— EXERCISE DESCRIPTION —
Give again, word for word, each line of the data from the first through the one containing "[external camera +". Pictures stay out.

— PROVIDED RECORDS —
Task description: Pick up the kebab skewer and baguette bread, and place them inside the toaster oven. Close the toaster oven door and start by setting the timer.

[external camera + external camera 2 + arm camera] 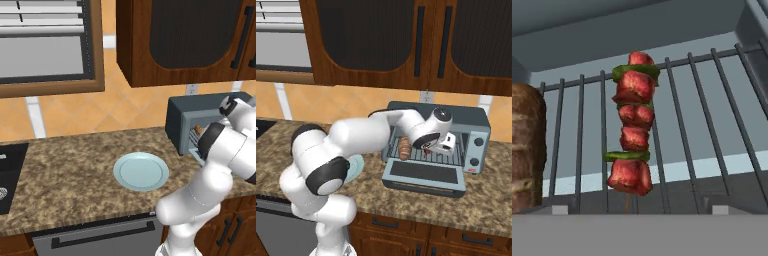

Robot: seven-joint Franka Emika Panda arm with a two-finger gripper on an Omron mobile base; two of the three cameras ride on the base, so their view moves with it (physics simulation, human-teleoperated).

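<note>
Nearest to me, the white arm bends up from the base and reaches forward over the speckled brown counter [65, 165]. A pale blue plate [141, 171] sits bare on that counter, just ahead of the dishwasher front [100, 240]; in the right base view the arm's elbow hides most of it.

Beyond the plate, the toaster oven door [425, 175] lies folded down flat onto the counter. The gripper [432, 146] reaches over it into the mouth of the toaster oven [476, 122], and the wrist blocks much of the opening from me. I cannot see the fingertips, so I cannot tell how the jaws stand.

Inside, in the hand view, the kebab skewer [632, 130] lies on the wire rack [712, 115], red meat chunks with green pieces between, nothing gripping it. The baguette bread [527, 145] lies on the same rack, apart from the skewer, near the oven's left wall.

Farthest off, dark wooden wall cabinets [381, 40] hang above the oven against orange tiles [65, 112].
</note>
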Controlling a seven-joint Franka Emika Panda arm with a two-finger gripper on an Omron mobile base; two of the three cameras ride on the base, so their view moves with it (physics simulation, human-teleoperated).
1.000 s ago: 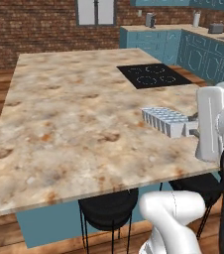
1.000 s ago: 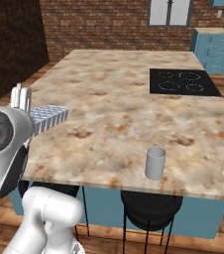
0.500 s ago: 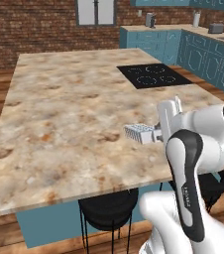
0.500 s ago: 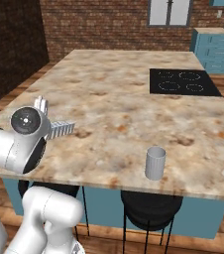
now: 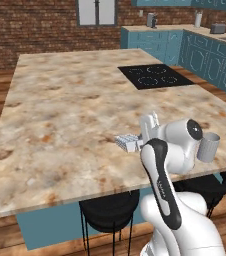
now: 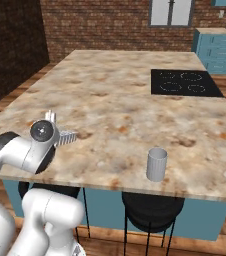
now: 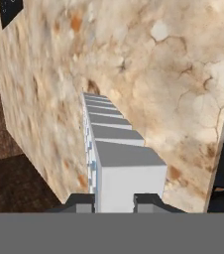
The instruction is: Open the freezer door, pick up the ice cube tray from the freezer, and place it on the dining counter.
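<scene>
My gripper (image 5: pixel 138 143) is shut on one end of the ice cube tray (image 5: pixel 127 142), a small pale blue-grey tray with square cells. The tray hangs low over the near part of the beige marbled dining counter (image 5: pixel 70 105); whether it touches the stone I cannot tell. From the right base the tray (image 6: pixel 68 137) sticks out from the gripper (image 6: pixel 60 136) near the counter's (image 6: pixel 120 100) front left corner. Along the hand, the tray (image 7: pixel 111 144) runs away from the gripper (image 7: pixel 115 201), with the dark fingertips (image 7: pixel 79 201) on both sides of its near end.
A grey cylindrical cup (image 5: pixel 208 146) stands by the counter's near right edge, also the cup (image 6: pixel 156 164) in the right base view. The black cooktop (image 5: pixel 152 76) is inset at the far right. Black stools (image 5: pixel 107 210) stand under the near edge. Teal cabinets (image 5: pixel 205 50) line the back right.
The arm has swung over the counter, carrying the tray down toward the stone and away from the counter's near edge. The cup has not moved.
</scene>
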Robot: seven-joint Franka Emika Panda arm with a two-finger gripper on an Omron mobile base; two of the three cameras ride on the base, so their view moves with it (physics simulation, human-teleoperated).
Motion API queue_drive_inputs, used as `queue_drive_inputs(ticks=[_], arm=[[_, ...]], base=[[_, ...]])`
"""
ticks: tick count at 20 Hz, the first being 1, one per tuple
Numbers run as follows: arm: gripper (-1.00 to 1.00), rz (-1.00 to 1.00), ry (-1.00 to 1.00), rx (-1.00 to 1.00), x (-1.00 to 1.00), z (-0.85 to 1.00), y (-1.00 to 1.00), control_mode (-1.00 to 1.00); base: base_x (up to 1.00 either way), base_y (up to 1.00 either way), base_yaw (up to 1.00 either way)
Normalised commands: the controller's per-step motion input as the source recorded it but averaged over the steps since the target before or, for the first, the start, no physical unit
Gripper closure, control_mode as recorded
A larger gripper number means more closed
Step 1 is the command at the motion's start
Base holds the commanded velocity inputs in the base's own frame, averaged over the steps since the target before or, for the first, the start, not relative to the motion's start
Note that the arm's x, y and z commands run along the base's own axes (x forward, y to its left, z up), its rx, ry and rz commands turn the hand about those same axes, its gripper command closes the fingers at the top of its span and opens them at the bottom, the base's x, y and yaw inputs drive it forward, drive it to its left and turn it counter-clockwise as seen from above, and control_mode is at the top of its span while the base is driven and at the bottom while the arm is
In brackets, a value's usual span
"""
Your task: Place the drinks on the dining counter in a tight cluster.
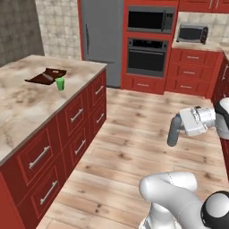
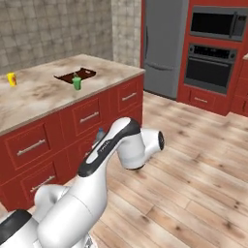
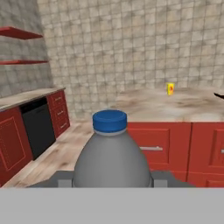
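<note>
My gripper (image 1: 182, 124) is shut on the slim grey bottle (image 1: 173, 133), holding it in the air over the wooden floor, to the right of the dining counter (image 1: 27, 105). In the hand view the grey bottle (image 3: 111, 159) with its blue cap stands large between the fingertips (image 3: 64, 180). In the right base view just the blue cap of the bottle (image 2: 100, 131) peeks over the arm. The dining counter (image 2: 43, 97) (image 3: 175, 107) has a marbled top over red drawers. The green glass bottle and the maroon juice bottle are out of view.
On the counter stand a green cup (image 1: 60, 83) (image 2: 76, 83), a dark board (image 1: 47, 76) behind it, and a yellow cup (image 2: 11, 79) (image 3: 170, 89). A grey fridge (image 1: 103, 40) and wall ovens (image 1: 147, 44) stand beyond the open wooden floor (image 1: 134, 134). A black dishwasher (image 3: 37, 124) is on the left in the hand view.
</note>
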Motion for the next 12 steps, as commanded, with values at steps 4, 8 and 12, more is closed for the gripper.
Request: queue_drive_inputs(ticks=[4,8,12], arm=[[1.0,0.0,0.0,0.0,0.0,0.0,0.0,1.0],[1.0,0.0,0.0,0.0,0.0,0.0,0.0,1.0],[1.0,0.0,0.0,0.0,0.0,0.0,0.0,1.0]], base=[[0.89,-0.03,0.02],[0.88,0.0,0.06],[0.86,0.0,0.11]])
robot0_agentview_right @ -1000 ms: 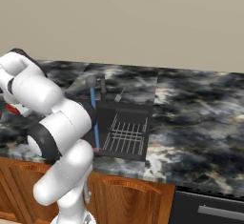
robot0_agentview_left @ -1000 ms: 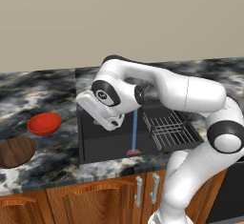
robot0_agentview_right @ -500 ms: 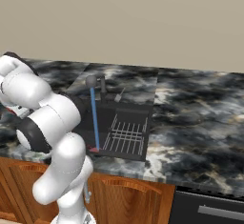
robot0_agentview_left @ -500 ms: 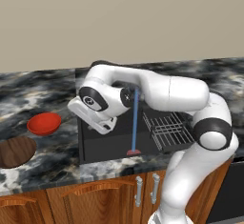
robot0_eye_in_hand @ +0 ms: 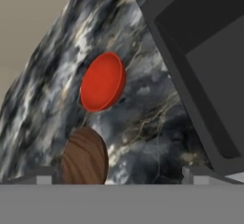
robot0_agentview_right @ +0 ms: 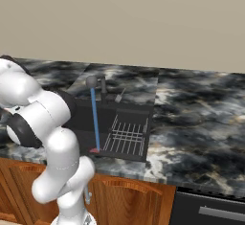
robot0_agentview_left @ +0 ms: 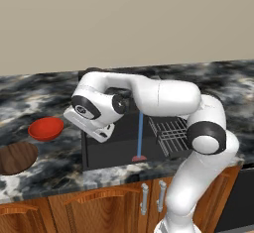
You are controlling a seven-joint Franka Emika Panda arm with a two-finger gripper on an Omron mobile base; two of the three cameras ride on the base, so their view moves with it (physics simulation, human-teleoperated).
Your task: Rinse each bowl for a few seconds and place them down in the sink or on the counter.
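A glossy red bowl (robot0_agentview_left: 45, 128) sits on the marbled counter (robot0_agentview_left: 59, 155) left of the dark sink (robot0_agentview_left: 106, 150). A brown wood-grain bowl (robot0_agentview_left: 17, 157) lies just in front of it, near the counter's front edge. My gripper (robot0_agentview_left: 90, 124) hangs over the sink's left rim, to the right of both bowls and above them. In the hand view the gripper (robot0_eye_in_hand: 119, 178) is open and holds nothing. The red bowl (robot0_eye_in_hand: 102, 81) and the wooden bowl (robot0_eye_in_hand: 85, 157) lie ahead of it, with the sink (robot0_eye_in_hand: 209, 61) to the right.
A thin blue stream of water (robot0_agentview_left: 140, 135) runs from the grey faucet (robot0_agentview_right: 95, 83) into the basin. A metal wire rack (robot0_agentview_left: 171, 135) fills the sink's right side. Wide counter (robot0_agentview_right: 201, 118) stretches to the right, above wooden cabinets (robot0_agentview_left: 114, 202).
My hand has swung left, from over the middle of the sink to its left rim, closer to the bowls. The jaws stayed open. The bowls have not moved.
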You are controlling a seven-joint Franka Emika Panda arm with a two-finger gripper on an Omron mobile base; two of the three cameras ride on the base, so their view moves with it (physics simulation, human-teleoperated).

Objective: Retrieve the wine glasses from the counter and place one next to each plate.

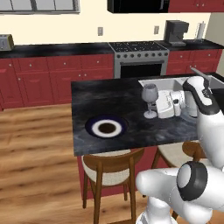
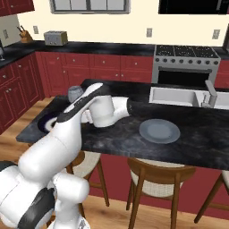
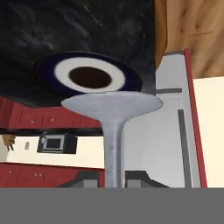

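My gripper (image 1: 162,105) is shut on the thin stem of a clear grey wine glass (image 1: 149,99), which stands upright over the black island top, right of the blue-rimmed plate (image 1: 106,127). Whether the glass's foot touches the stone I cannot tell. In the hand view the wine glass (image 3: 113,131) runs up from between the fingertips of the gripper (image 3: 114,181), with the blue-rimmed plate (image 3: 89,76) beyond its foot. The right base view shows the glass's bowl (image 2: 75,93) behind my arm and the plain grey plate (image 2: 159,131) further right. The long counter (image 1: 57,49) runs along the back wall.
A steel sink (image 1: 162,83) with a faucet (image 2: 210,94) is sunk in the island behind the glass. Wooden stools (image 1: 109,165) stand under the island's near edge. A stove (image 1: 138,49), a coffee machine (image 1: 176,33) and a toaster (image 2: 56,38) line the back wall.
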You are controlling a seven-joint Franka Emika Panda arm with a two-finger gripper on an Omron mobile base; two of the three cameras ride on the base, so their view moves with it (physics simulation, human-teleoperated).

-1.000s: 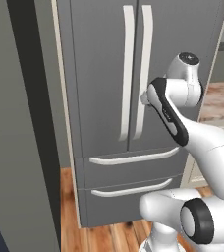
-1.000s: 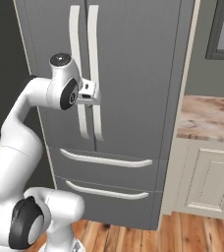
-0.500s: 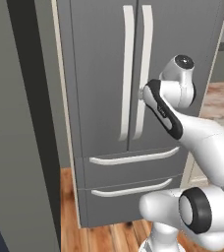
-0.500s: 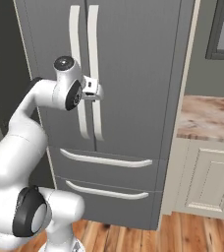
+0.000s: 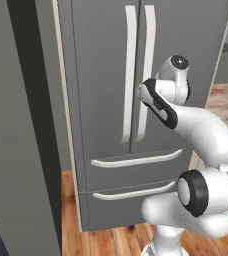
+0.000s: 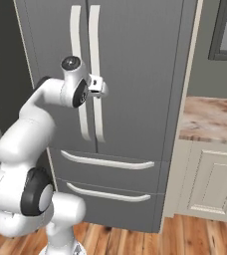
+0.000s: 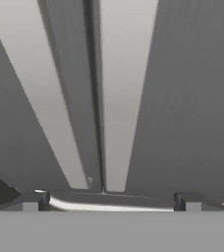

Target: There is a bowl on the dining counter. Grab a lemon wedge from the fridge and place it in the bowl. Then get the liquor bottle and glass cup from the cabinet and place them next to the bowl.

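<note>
Two long pale handles [image 5: 138,75] run down the middle of the fridge [image 5: 101,100] in the left base view, and the arm reaches toward the right-hand one of the pair. From this side the hand hides the gripper, so how it stands against the handle cannot be told. The likely trouble is a grab that catches both handles or slides into the seam between the doors, since they sit just beside each other.

From the right base view, the gripper [image 6: 103,88] is up near the right handle [image 6: 96,74] at about mid-height, close to it or perhaps already touching; I cannot tell which. Both doors are shut, so the lemon wedge is presumably inside, behind them. A marbled worktop [image 6: 212,119] lies well apart to the right.

Looking along the hand, the gripper [image 7: 109,201] is spread wide, its fingertips [image 7: 31,200] empty, with the seam and the right handle [image 7: 126,93] straight ahead between them and the left handle [image 7: 35,83] off to one side. If it closes off-centre, it may pinch nothing or slip off when pulling.
</note>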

— ANSWER AREA —
Task description: Pick up the kebab skewer and baguette bread, and place them inside the toaster oven. Close the toaster oven door and start by setting the timer.

[external camera + external camera 2 + arm camera] 

Nothing more is needed for this exercise.